В который раз приходится признать, что самим собой Гончаров был только в очень узком дружеском кругу людей и за письменным столом. Гончаров был просто патриотом, любил Россию со всеми её противоречиями, писал о ней и для неё. Политика же, с её стремлением в широкие общественные сферы, была ему чужда. Он никогда не присоединялся к «партиям», ему достаточно было своего собственного таланта и выполнения своего собственного долга перед Россией. Думается, великие князья, общавшиеся с ним, принимали его именно в этом качестве — не более и не менее. Кроме того, для них, очевидно, было важно, что Гончаров был не просто большим талантливым художником, с безукоризненным вкусом и обширным кругозором, но и писателем, состоящим на государственной службе, то есть человеком вполне благонамеренным. Разумеется, это было особенно учтено, когда Гончарова несколько раз приглашали преподавать великим князьям русскую словесность. Именно педагогическая деятельность со времени преподавания в семье Майковых незаметно заняла в жизни Гончарова значительное место и, по сути, сблизила его с царской семьёй.

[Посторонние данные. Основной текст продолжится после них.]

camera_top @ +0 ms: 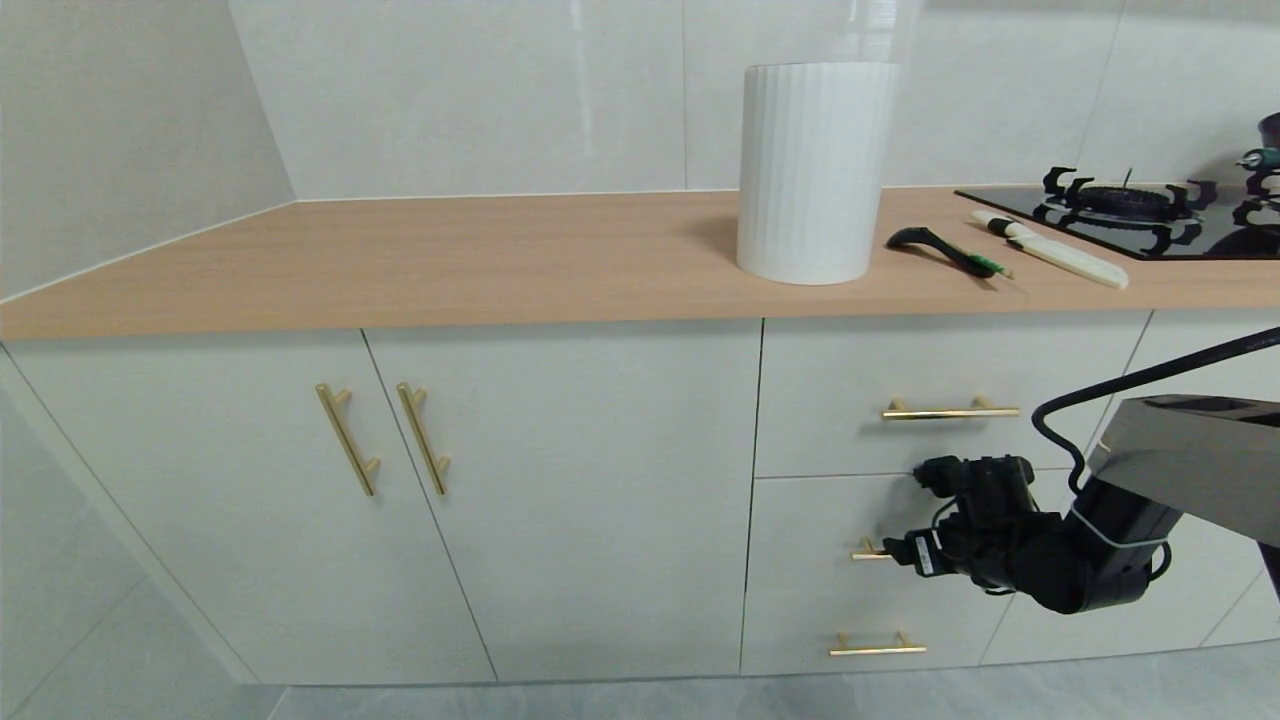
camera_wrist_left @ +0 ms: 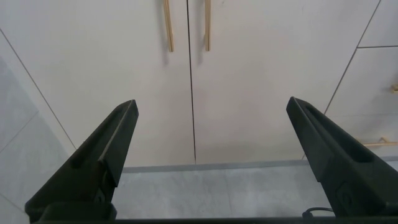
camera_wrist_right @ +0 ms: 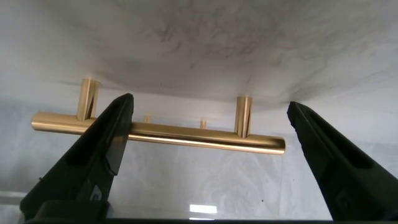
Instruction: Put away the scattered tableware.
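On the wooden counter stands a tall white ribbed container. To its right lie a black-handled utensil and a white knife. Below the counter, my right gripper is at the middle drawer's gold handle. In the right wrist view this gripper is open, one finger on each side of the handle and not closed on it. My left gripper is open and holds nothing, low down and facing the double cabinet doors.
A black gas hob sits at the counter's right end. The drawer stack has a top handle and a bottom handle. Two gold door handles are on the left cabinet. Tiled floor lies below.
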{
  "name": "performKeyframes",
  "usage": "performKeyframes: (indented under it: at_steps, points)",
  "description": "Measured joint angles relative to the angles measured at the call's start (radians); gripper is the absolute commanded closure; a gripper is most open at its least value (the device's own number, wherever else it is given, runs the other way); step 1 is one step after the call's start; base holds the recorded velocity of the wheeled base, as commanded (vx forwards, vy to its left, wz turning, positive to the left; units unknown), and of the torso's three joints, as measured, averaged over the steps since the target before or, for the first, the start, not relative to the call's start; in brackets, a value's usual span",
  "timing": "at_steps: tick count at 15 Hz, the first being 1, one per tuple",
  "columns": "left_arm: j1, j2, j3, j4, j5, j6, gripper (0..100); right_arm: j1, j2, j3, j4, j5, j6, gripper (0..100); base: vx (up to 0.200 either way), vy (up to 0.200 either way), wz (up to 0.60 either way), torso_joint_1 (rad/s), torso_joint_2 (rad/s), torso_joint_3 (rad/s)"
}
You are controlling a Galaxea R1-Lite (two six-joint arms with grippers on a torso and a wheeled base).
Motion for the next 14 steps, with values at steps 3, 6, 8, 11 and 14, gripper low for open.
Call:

Цесаревич Николай Александрович
Сближение романиста с царской семьей началось довольно рано, — после его кругосветного путешествия на фрегате «Паллада». Нельзя сказать, что Гончаров избегал знакомств при дворе. Но в то же время, не особенно стремясь к подобным знакомствам, он сходится лишь с теми людьми, которые так или иначе оказываются в поле его писательской деятельности и которые отвечают его обычным требованиям к друзьям и знакомым. С людьми неприятными ему Гончаров согласен общаться лишь по службе. Сходясь с людьми высшего света, писатель не делает никаких исключений, не проявляет искательства, подобострастия. В письмах к ним его разговор всё тот же, что и всегда. Связи с двором постепенно крепли, в особенности же в связи с востребованностью Гончарова как педагога. Мало кто знает о том, что романист преподавал русскую словесность наследнику царского престола Николаю Александровичу (1843–1865) — сыну императора Александра II и императрицы Марии Александровны. Этот эпизод воспитания наследника пока не прописан ни биографами Гончарова, ни историками, изучающими царскую семью. Как известно, великий князь Николай Александрович должен был унаследовать российский престол, но неожиданно умер в возрасте двадцати двух лет. Как будущий государь, он получил прекрасное образование. Среди его преподавателей непродолжительное время был и писатель Гончаров. Преподавание русской словесности цесаревичу оказалось любопытной страницей не только в биографии великого писателя, но и в истории «придворного образования» в России.